* ASSIGNMENT: Each line of the data has to be written out again exactly as shown.

* DATA EXCERPT:
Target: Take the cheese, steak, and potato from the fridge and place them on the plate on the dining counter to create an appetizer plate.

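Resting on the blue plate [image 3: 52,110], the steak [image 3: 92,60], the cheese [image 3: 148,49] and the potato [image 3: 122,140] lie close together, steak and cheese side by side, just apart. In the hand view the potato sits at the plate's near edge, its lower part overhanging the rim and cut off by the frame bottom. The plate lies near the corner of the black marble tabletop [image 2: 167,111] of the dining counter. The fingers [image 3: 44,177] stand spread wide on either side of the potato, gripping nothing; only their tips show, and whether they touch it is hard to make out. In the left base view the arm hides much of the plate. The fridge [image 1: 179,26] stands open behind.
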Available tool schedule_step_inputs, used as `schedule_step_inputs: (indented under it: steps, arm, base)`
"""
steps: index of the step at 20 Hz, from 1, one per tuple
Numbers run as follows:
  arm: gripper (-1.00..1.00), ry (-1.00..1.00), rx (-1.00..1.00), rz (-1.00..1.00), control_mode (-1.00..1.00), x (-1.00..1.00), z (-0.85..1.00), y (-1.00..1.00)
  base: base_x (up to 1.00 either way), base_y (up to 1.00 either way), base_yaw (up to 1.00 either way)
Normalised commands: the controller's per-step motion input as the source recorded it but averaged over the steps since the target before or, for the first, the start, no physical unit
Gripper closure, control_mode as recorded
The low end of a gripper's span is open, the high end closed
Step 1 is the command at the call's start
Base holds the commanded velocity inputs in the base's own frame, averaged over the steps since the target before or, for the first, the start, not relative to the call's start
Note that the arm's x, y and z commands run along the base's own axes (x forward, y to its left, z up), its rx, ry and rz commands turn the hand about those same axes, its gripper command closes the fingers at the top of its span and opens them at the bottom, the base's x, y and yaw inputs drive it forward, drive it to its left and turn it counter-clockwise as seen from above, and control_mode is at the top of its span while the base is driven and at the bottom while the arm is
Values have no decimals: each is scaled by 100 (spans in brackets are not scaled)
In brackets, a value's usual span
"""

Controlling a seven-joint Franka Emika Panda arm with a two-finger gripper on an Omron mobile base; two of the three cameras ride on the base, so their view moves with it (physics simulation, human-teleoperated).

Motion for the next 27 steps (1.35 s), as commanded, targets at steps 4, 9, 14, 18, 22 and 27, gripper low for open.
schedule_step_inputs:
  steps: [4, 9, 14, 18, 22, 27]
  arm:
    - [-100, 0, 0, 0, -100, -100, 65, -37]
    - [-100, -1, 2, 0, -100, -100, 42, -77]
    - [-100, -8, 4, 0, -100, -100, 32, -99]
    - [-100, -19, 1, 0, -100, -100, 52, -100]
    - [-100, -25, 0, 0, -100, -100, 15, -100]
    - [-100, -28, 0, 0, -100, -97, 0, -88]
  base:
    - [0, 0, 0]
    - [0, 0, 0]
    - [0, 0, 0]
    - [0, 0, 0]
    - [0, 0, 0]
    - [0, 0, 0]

* FINAL ANSWER:
Target: Take the cheese, steak, and potato from the fridge and place them on the plate on the dining counter to create an appetizer plate.

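Resting on the blue plate [image 3: 52,110], the steak [image 3: 92,60], the cheese [image 3: 148,49] and the potato [image 3: 122,140] lie close together, steak and cheese side by side, just apart. In the hand view the potato sits at the plate's near edge, its lower part overhanging the rim and cut off by the frame bottom. The plate lies near the corner of the black marble tabletop [image 2: 167,111] of the dining counter. The fingers [image 3: 44,177] stand spread wide on either side of the potato, gripping nothing; only their tips show, and whether they touch it is hard to make out. In the left base view the arm hides much of the plate. The fridge [image 1: 179,26] stands open behind.
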Available tool schedule_step_inputs, used as `schedule_step_inputs: (indented under it: steps, arm, base)`
"""
steps: index of the step at 20 Hz, from 1, one per tuple
Numbers run as follows:
  arm: gripper (-1.00..1.00), ry (-1.00..1.00), rx (-1.00..1.00), rz (-1.00..1.00), control_mode (-1.00..1.00), x (-1.00..1.00), z (-0.85..1.00), y (-1.00..1.00)
  base: base_x (up to 1.00 either way), base_y (up to 1.00 either way), base_yaw (up to 1.00 either way)
Normalised commands: the controller's per-step motion input as the source recorded it but averaged over the steps since the target before or, for the first, the start, no physical unit
Gripper closure, control_mode as recorded
The low end of a gripper's span is open, the high end closed
Step 1 is the command at the call's start
Base holds the commanded velocity inputs in the base's own frame, averaged over the steps since the target before or, for the first, the start, not relative to the call's start
Note that the arm's x, y and z commands run along the base's own axes (x forward, y to its left, z up), its rx, ry and rz commands turn the hand about those same axes, its gripper command closes the fingers at the top of its span and opens them at the bottom, the base's x, y and yaw inputs drive it forward, drive it to its left and turn it counter-clockwise as seen from above, and control_mode is at the top of its span while the base is driven and at the bottom while the arm is
Values have no decimals: each is scaled by 100 (spans in brackets are not scaled)
In brackets, a value's usual span
"""

Controlling a seven-joint Franka Emika Panda arm with a two-finger gripper on an Omron mobile base; two of the three cameras ride on the base, so their view moves with it (physics simulation, human-teleoperated).

Motion for the next 27 steps (1.35 s), as commanded, targets at steps 4, 9, 14, 18, 22 and 27, gripper low for open.
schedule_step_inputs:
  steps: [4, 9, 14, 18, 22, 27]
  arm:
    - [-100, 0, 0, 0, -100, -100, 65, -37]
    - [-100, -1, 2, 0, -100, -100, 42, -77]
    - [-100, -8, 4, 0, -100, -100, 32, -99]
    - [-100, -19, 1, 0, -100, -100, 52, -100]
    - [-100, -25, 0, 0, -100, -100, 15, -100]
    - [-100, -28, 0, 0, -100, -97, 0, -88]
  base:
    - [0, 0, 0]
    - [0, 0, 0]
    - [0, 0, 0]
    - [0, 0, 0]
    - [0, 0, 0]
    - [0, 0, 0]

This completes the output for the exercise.